#### WORK TO COMPLETE:
I would like every line of the records below that contains the word "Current" copied.

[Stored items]
#####

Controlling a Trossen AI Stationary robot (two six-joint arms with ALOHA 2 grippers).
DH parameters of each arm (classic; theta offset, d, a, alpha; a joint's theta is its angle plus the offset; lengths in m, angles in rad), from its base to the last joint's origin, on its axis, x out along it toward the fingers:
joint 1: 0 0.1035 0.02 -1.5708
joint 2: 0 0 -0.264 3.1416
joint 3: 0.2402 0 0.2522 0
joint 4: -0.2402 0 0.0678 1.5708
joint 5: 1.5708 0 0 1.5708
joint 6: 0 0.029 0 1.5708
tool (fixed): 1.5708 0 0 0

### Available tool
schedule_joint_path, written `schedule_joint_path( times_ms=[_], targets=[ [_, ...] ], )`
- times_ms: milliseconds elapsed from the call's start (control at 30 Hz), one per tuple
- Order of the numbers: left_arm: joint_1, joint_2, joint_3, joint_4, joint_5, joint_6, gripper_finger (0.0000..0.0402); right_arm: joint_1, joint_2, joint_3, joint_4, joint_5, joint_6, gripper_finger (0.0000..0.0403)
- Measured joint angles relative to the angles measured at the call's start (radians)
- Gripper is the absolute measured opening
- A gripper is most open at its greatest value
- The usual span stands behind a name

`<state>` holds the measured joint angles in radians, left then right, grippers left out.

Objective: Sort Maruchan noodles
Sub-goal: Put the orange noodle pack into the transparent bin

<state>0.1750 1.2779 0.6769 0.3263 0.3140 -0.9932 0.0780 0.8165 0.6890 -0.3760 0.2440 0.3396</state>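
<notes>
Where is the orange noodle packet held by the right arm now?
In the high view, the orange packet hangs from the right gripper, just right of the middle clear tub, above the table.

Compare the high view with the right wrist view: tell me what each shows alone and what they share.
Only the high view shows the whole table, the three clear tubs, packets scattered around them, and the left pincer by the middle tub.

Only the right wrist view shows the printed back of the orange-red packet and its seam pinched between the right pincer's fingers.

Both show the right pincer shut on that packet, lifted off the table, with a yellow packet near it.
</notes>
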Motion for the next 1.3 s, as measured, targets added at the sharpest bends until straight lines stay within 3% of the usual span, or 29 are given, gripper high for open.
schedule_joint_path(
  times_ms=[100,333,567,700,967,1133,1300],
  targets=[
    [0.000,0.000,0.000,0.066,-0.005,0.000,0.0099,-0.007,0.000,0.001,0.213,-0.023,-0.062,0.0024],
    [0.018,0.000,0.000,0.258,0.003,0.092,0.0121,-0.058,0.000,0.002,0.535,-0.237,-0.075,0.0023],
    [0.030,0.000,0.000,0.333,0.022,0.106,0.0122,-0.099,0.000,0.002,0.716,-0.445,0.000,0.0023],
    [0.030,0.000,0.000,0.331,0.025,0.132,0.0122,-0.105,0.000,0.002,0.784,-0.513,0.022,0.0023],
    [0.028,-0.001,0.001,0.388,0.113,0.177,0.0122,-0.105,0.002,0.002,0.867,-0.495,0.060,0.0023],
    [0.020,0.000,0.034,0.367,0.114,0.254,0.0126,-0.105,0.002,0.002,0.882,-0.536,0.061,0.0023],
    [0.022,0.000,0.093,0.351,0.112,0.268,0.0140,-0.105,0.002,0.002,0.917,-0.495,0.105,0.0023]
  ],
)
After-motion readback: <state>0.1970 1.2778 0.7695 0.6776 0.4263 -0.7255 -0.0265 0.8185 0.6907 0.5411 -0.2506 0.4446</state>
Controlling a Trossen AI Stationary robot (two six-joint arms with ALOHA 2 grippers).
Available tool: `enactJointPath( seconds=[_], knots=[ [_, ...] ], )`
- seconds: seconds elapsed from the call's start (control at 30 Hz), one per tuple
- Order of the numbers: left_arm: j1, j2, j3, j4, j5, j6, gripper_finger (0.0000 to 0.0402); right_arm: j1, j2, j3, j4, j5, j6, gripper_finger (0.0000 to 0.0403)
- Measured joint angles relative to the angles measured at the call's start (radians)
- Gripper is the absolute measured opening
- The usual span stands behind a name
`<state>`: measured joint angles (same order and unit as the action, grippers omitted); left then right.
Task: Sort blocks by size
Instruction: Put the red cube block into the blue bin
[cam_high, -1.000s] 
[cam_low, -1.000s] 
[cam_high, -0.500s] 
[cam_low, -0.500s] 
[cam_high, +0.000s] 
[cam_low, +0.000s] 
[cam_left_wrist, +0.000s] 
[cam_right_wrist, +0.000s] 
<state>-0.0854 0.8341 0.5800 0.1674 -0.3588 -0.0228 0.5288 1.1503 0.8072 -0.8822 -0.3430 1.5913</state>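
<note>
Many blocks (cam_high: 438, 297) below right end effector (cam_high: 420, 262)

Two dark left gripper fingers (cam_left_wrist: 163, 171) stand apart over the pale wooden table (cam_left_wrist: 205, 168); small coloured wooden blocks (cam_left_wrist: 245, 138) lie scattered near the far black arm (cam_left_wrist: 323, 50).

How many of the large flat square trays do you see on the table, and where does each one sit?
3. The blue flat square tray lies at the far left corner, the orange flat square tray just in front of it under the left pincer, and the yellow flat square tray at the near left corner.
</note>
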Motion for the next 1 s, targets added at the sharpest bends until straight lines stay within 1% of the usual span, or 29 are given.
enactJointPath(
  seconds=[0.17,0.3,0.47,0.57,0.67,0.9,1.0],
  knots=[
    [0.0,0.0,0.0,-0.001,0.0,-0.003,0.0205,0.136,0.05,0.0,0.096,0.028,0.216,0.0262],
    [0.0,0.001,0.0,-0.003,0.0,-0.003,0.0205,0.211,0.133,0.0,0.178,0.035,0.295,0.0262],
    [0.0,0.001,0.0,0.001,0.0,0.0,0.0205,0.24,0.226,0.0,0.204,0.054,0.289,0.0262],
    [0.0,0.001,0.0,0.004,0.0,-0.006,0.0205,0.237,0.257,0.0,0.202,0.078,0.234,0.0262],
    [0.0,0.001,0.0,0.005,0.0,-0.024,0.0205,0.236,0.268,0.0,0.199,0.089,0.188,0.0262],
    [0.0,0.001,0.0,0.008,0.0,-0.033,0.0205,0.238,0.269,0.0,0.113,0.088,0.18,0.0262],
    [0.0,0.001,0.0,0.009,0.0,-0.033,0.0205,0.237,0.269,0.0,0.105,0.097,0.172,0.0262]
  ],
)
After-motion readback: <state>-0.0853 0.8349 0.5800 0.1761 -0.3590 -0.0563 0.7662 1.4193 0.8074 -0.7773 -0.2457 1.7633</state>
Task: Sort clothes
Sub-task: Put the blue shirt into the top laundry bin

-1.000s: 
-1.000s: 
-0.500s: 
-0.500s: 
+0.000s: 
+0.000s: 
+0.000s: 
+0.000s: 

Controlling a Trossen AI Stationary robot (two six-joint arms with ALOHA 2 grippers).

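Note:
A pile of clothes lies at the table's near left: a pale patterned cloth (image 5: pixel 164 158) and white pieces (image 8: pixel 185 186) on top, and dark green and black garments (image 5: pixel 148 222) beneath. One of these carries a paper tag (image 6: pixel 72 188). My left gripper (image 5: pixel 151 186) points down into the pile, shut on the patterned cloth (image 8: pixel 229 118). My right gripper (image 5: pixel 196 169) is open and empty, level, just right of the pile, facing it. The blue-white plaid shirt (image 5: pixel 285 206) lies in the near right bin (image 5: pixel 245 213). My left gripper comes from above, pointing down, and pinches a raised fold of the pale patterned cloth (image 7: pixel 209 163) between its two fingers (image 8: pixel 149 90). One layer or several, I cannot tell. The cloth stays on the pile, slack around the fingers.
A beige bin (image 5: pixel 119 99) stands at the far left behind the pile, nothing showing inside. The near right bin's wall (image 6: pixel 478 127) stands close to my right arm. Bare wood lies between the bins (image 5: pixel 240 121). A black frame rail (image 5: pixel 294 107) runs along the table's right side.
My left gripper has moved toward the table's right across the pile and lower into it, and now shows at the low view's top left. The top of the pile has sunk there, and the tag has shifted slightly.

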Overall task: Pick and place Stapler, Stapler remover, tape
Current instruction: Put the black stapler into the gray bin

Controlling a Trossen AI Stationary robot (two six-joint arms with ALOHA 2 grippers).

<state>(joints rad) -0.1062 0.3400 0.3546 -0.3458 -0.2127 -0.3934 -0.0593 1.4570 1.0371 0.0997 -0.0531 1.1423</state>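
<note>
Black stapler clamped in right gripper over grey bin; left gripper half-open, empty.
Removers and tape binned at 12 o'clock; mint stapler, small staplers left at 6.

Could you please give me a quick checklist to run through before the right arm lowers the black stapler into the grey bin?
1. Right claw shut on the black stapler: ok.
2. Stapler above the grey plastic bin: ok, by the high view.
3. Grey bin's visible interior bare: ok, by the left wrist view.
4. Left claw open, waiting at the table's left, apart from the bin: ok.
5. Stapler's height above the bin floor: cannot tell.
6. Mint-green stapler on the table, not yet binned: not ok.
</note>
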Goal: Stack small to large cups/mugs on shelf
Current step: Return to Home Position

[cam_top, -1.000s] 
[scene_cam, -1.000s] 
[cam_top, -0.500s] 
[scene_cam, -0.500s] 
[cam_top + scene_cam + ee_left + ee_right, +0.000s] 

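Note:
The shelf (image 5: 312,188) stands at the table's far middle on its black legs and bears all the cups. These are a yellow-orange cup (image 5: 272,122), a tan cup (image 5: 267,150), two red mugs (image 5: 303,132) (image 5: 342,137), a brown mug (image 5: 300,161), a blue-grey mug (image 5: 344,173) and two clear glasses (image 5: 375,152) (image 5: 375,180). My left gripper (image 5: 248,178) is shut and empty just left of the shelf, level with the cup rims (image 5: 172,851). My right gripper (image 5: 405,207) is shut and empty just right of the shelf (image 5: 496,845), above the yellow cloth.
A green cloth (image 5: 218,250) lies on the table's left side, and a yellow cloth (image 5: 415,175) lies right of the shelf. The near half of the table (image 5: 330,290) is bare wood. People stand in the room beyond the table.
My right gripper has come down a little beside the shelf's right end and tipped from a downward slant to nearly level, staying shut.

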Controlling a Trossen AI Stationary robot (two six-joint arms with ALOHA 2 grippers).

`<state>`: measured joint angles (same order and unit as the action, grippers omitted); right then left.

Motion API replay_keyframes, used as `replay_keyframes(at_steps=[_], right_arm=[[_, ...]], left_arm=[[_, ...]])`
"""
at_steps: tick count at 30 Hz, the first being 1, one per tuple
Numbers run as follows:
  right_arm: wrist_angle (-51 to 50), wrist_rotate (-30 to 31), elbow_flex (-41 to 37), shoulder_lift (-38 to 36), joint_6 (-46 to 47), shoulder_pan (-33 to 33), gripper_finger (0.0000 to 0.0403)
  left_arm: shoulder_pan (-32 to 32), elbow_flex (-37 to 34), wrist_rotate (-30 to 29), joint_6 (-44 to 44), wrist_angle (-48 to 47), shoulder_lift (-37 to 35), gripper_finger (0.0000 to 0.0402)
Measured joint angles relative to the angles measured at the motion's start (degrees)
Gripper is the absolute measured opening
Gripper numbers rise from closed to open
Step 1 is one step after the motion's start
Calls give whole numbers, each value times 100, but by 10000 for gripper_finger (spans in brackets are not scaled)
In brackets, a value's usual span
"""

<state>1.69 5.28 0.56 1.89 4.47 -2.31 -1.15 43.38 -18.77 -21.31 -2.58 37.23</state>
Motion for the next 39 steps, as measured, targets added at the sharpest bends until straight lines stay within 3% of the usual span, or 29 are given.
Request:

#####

#### PROBLEM SOLUTION:
Current instruction: Put the black stapler into the gray bin
Current step: Return to Home Position

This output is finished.